SparkSQL并在Java中的DataFrame上爆炸

时间:2015-08-06 15:03:20

标签: java apache-spark apache-spark-sql

在SparkSQL -(void)dismissStartupAlertView:(BOOL)buttonClicked { CGRect rect = m_customStartupView.view.frame; if(IPHONE_5) { rect.origin.y = 520 } else { rect.origin.y = 420 } m_customStartupView.view.frame = rect; [UIView beginAnimations:@"ShowView" context:nil]; [UIView setAnimationCurve:UIViewAnimationCurveEaseInOut]; [UIView setAnimationDuration:0.2]; [UIView setAnimationDelegate:self]; [UIView setAnimationDidStopSelector:@selector(animationDidStop:finished:context:)]; if(IPHONE_5) { rect.origin.y = 568; } else { rect.origin.y = 480; } m_customStartupView.view.frame = rect; [UIView commitAnimations]; } - (void)animationDidStop:(NSString *)animationID finished:(NSNumber *)finished context:(void *)context { if([animationID isEqualToString:@"ShowView"]) { [m_customStartupView willMoveToParentViewController:nil]; [m_customStartupView.view removeFromSuperview]; [m_customStartupView removeFromParentViewController]; } } 上的数组列上使用explode有一个简单的方法吗?它在Scala中相对简单,但在Java中这个函数似乎不可用(如javadoc中所述)。

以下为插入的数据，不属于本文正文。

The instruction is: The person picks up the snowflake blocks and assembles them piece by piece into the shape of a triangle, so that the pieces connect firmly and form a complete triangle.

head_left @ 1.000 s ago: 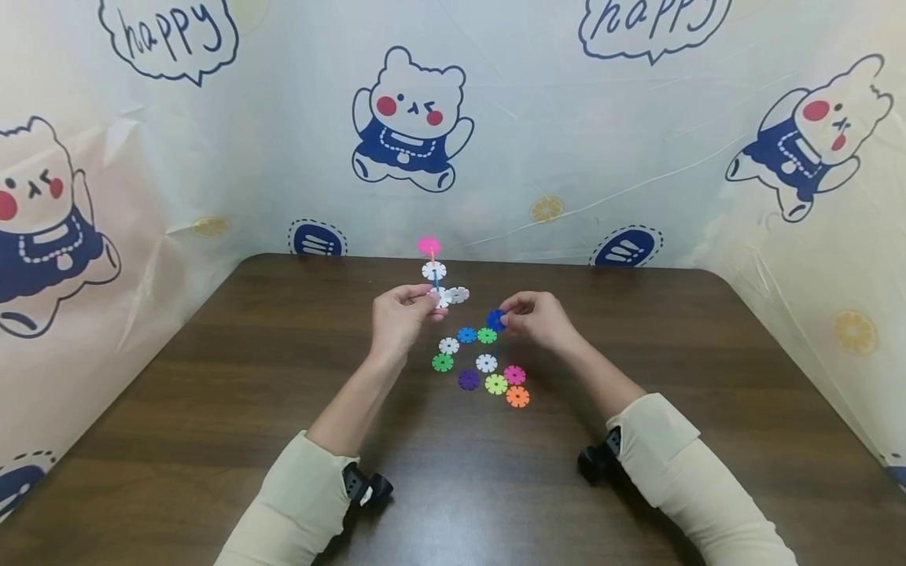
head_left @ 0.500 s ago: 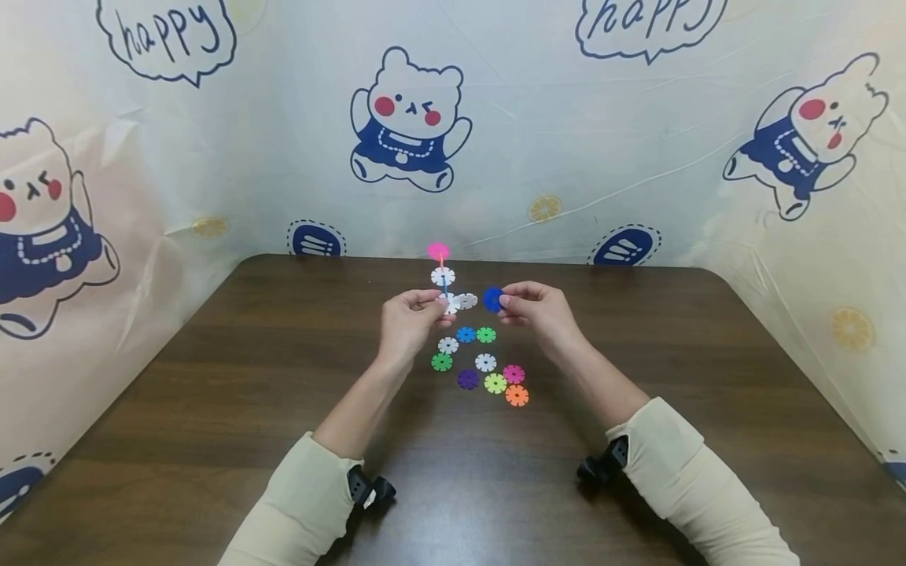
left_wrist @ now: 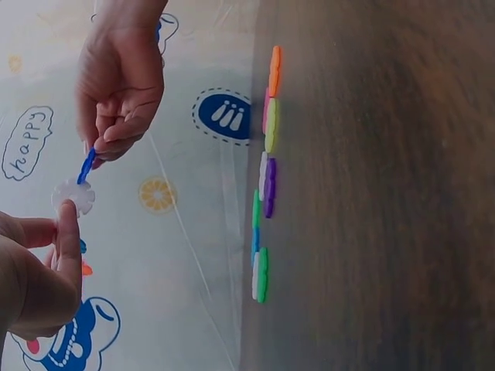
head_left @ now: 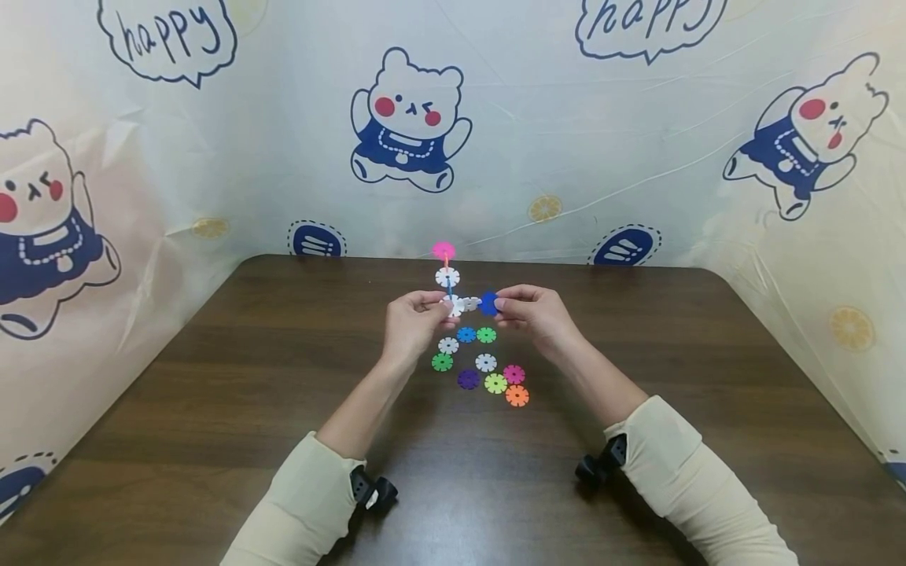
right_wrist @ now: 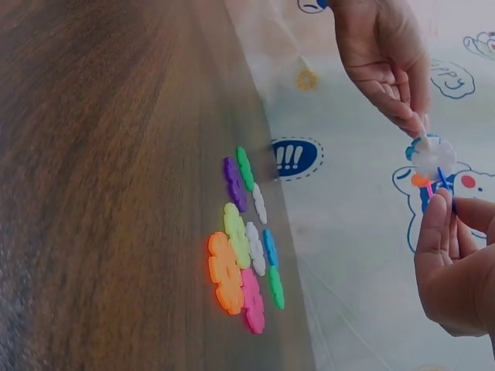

一个选项是在查询中使用DataFrameSQLContext.sql(...)函数,但我正在寻找更好,更清洁的方法。 explode是从镶木地板文件中加载的。

2 个答案:

答案 0 :(得分:15)

我用这种方式解决了这个问题:假设你有一个包含名为“positions”的职位描述的数组列,对于每个拥有“fullName”的人。

然后你从初始架构得到:

root
|-- fullName: string (nullable = true)
|-- positions: array (nullable = true)
    |    |-- element: struct (containsNull = true)
    |    |    |-- companyName: string (nullable = true)
    |    |    |-- title: string (nullable = true)
...

到架构:

root
 |-- personName: string (nullable = true)
 |-- companyName: string (nullable = true)
 |-- positionTitle: string (nullable = true)

做:

    DataFrame personPositions = persons.select(persons.col("fullName").as("personName"),
          org.apache.spark.sql.functions.explode(persons.col("positions")).as("pos"));

    DataFrame test = personPositions.select(personPositions.col("personName"),
    personPositions.col("pos").getField("companyName").as("companyName"), personPositions.col("pos").getField("title").as("positionTitle"));

答案 1 :(得分:6)

似乎可以使用org.apache.spark.sql.functions.explode(Column col)DataFrame.withColumn(String colName, Column col)的组合将列替换为其分解版本。